Could the whole of the data below be written out verbatim?
**********
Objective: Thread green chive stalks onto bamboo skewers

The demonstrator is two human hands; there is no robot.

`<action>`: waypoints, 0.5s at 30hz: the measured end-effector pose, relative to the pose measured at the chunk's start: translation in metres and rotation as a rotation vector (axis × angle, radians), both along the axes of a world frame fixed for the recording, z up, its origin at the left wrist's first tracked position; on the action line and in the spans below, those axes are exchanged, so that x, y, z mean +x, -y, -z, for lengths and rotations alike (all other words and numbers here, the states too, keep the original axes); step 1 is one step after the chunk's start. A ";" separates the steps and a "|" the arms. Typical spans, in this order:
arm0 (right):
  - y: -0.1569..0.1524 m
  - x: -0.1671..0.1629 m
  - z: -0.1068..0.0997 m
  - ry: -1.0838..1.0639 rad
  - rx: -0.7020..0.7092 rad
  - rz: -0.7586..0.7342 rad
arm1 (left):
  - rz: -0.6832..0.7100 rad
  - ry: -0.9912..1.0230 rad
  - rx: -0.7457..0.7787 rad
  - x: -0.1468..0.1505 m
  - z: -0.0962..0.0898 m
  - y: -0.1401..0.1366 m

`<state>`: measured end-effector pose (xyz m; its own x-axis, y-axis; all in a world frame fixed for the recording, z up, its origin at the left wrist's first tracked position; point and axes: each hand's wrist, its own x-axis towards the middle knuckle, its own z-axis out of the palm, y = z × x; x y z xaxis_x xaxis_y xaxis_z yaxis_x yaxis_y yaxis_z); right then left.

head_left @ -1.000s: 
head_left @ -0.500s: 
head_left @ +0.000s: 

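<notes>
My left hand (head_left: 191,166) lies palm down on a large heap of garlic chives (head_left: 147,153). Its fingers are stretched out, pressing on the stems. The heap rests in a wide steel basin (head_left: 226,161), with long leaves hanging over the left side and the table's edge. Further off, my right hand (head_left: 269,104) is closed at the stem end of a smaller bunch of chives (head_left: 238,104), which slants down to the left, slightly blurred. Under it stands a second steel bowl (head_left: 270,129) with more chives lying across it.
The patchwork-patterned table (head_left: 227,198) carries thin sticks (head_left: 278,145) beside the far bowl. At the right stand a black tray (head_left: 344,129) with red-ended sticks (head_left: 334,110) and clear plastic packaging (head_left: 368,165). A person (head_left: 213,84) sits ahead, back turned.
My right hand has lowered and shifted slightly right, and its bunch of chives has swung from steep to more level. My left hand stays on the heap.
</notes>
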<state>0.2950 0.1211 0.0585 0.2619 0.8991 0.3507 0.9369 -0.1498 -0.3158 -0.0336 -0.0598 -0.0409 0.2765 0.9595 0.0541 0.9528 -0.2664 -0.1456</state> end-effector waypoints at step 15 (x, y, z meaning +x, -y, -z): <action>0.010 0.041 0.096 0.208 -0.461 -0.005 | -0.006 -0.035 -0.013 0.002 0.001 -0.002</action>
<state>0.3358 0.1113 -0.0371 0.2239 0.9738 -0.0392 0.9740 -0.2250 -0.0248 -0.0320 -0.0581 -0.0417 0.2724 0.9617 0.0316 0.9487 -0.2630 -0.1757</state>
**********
● **Result of this exercise**:
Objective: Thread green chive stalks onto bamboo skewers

The demonstrator is two human hands; there is no robot.

`<action>`: waypoints, 0.5s at 30hz: the measured end-effector pose, relative to the pose measured at the chunk's start: translation in metres and rotation as a rotation vector (axis × angle, radians), both along the axes of a world frame fixed for the recording, z up, its origin at the left wrist's first tracked position; on the action line and in the spans below, those axes are exchanged, so that x, y, z mean +x, -y, -z, for lengths and rotations alike (all other words and numbers here, the states too, keep the original axes); step 1 is one step after the chunk's start. A ";" separates the steps and a "|" the arms. Typical spans, in this order:
arm0 (right):
  - y: -0.1569..0.1524 m
  - x: -0.1671..0.1629 m
  - z: -0.1068..0.0997 m
  - ry: -1.0838..1.0639 rad
  - rx: -0.7020..0.7092 rad
  - rz: -0.7586..0.7342 rad
arm1 (left):
  - rz: -0.6832..0.7100 rad
  - ry: -0.9912..1.0230 rad
  - rx: -0.7457..0.7787 rad
  - x: -0.1468..0.1505 m
  - z: -0.0962..0.0898 m
  - y: -0.1401..0.1366 m

`<state>`: measured end-effector pose (xyz m; its own x-axis, y-axis; all in a world frame fixed for the recording, z up, its origin at the left wrist's first tracked position; point and axes: each hand's wrist, its own x-axis towards the middle knuckle, its own z-axis out of the palm, y = z × x; x y z xaxis_x xaxis_y xaxis_z yaxis_x yaxis_y yaxis_z); right then left.

head_left @ -1.000s: 
head_left @ -0.500s: 
head_left @ +0.000s: 

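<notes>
My left hand (head_left: 191,166) lies palm down on a large heap of garlic chives (head_left: 147,153). Its fingers are stretched out, pressing on the stems. The heap rests in a wide steel basin (head_left: 226,161), with long leaves hanging over the left side and the table's edge. Further off, my right hand (head_left: 269,104) is closed at the stem end of a smaller bunch of chives (head_left: 238,104), which slants down to the left, slightly blurred. Under it stands a second steel bowl (head_left: 270,129) with more chives lying across it.
The patchwork-patterned table (head_left: 227,198) carries thin sticks (head_left: 278,145) beside the far bowl. At the right stand a black tray (head_left: 344,129) with red-ended sticks (head_left: 334,110) and clear plastic packaging (head_left: 368,165). A person (head_left: 213,84) sits ahead, back turned.
My right hand has lowered and shifted slightly right, and its bunch of chives has swung from steep to more level. My left hand stays on the heap.
</notes>
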<state>0.2950 0.1211 0.0585 0.2619 0.8991 0.3507 0.9369 -0.1498 -0.3158 -0.0336 -0.0598 -0.0409 0.2765 0.9595 0.0541 0.9528 -0.2664 -0.1456</state> end-effector waypoints at step 15 (x, y, z meaning +x, -y, -z): <action>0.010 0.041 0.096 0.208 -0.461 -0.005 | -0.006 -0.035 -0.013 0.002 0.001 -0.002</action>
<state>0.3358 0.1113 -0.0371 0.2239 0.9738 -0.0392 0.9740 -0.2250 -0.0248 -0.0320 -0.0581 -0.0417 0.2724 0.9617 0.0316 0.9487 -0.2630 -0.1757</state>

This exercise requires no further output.